> About this task
Would you transcribe the line that holds "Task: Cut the", plus every line beneath it through the end of the data, exactly and with nothing added?

> Input data
BEGIN

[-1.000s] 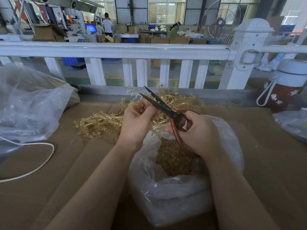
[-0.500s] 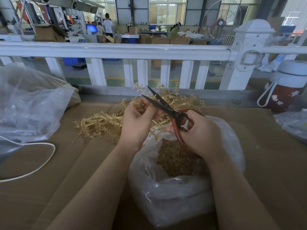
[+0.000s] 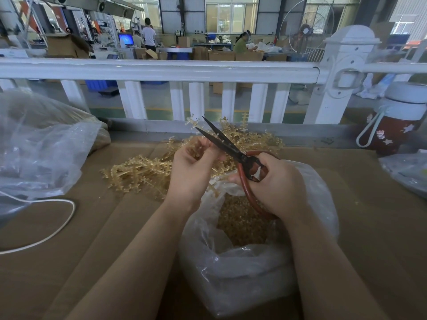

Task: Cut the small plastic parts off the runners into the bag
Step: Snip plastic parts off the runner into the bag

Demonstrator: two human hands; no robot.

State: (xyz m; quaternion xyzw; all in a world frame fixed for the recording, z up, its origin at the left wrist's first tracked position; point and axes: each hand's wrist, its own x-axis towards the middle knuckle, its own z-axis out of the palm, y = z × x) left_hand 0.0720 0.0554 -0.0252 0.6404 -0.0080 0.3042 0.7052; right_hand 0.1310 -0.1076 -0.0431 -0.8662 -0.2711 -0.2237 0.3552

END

> Result
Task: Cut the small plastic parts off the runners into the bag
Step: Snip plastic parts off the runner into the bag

Demonstrator: two human hands; no robot.

State: (xyz m; quaternion xyzw; all in a world frame fixed for the recording, z up, its origin at the left wrist's first tracked position; point and axes: each hand's wrist, its own x-axis towards the middle knuckle, its own z-axis out of the palm, y = z × x) left_hand 0.0720 0.0554 -0.0252 0.6404 -0.0080 0.3042 0.7052; right_hand 0.1310 -0.1076 -0.0431 -0.8662 -0.2711 -0.2237 0.3552

What the exercise asked for is complete.